# Délais HomePod



## VictorCboni (16 Novembre 2019)

Bonjour,
J'ai acheté il y a quelques mois un HomePod, et j'ai l'impression qu'il est un peu défaillant. Lorsque je connecte mon MacBook Pro ou mon iPhone pour mettre de la musique (sur Spotify ou Youtube) j'ai un délais de 2 à 3 secondes. J'ai donc appelé aujourd'hui Apple pour savoir si cela était normal, et on m'a dit que oui. Je trouve ça bizarre qu'en 2019 une enceinte a plus de 300 euros ait un délais aussi long que ça ! Je viens donc vers vous pour avoir votre avis sur ma situation. 
Ps : tous mes appareils sont a jours 

Cordialement,
Victor.


----------



## Anthony (18 Novembre 2019)

Avec Spotify ou YouTube, tu utilises AirPlay 1, qui possède effectivement une latence de deux secondes.


----------



## VictorCboni (18 Novembre 2019)

Ha d'accord merci pour ta réponse. Et il n'y a pas moyen d'utiliser autre chose que AirPlay 1 ? Suis-je le seul a trouver ça choquant qu'une enceinte a ce prix et si récente est un tel délais ?


----------



## henriDo (9 Décembre 2019)

Aussi surprenant que cela soit, macOS ne sait pas envoyer de la musique ou du son en Airplay 2. Dans la barre des menus si tu as regroupé deux HomePod, ils apparaitront séparés, ceci est du au support unique d'Airplay 1. 
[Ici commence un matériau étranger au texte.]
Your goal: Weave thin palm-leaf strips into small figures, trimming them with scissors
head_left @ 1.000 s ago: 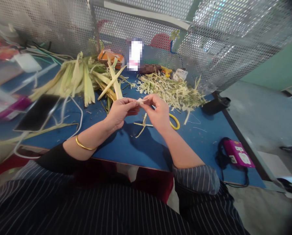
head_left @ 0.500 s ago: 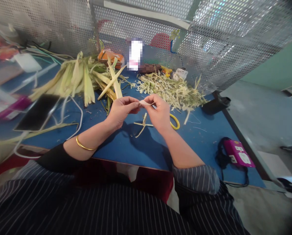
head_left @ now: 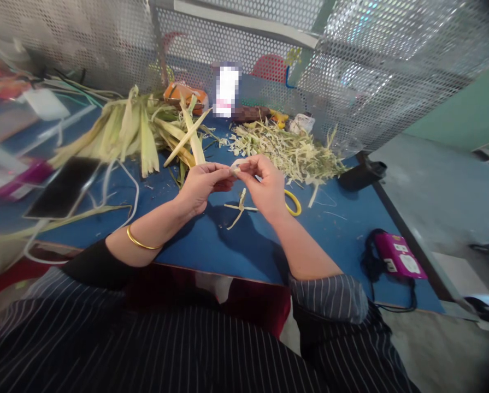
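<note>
Above the blue table (head_left: pixel 211 240), my left hand (head_left: pixel 203 186) and my right hand (head_left: pixel 264 185) meet, both pinching a small pale leaf strip (head_left: pixel 236 165) between the fingertips. The strip is bent into a short curl between the two hands. Under my hands a small piece made of crossed leaf strips (head_left: pixel 239 207) lies flat on the table. A gold bangle sits on my left wrist.
A bundle of long pale-green palm leaves (head_left: pixel 137 131) lies at the back left, a heap of leaf trimmings (head_left: pixel 285 150) at the back right. Yellow-handled scissors (head_left: pixel 292 202) lie beside my right hand. A dark phone (head_left: pixel 64 188) with white cable lies left, a pink device (head_left: pixel 398 257) right. Perforated metal screen behind.
The strip, held flat between my fingertips half a second ago, is now bent into a small curl. My hands have stayed in the same place.
</note>
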Demonstrator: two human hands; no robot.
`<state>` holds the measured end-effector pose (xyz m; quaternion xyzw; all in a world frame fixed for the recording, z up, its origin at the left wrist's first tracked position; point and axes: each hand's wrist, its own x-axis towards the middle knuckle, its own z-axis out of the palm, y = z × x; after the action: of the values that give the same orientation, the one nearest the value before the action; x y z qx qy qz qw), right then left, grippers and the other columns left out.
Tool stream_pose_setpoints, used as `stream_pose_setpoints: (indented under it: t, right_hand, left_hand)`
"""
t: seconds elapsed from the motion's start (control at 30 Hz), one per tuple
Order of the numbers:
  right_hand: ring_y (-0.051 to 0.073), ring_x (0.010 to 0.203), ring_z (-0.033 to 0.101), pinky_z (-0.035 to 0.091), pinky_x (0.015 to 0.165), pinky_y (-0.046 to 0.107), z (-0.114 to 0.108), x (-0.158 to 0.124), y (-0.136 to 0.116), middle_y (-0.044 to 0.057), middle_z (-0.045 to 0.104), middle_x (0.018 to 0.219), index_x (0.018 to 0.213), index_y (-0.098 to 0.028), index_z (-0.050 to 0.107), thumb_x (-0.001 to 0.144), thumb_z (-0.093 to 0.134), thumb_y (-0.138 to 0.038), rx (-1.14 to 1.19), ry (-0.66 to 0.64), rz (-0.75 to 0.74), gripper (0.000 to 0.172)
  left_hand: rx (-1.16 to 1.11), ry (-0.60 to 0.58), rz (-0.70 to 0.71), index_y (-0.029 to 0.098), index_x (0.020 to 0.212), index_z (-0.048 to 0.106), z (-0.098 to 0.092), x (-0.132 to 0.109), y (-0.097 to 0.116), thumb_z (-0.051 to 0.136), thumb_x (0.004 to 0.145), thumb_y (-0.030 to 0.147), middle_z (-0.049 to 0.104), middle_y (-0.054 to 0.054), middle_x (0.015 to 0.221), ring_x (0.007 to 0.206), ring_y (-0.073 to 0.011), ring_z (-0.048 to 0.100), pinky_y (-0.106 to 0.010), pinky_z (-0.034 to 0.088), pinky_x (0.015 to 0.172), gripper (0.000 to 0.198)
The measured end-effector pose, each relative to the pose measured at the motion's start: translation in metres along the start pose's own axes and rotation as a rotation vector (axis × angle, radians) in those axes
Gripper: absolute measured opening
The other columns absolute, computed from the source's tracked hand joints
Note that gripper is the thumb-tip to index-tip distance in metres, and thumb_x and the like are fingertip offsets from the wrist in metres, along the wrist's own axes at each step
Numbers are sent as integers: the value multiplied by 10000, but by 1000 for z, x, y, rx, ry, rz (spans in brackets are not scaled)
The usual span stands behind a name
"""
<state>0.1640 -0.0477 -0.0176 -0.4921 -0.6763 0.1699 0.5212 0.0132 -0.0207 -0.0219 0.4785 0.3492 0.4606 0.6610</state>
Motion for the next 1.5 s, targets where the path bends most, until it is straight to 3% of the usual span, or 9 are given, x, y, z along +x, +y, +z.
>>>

Seuls les applications : Music, Podcats et TV.app sont en mesures de prendre en compte Airplay 2 sur Mac. Dans ce cas les HomePod sont pris en compte comme groupés. 

Je te l'accorde, ce n'est pas normal d'avoir un OS qui ne supporte pas la dernière norme proposée par Apple ! Par expérience, le streaming depuis un appareil IOS / iPadOS est plus réactif que depuis un Mac.


----------



## AhRiMaN__ (20 Décembre 2019)

Bonjour , en fait avec Spotify sur iOS c’est exactement la meme chose , il y a un délai via airplay.


----------



## Anthony (20 Décembre 2019)

AhRiMaN__ a dit:


> Bonjour , en fait avec Spotify sur iOS c’est exactement la meme chose , il y a un délai via airplay.



Ce n'est pas lié à l’application, voir mon message précédent.


----------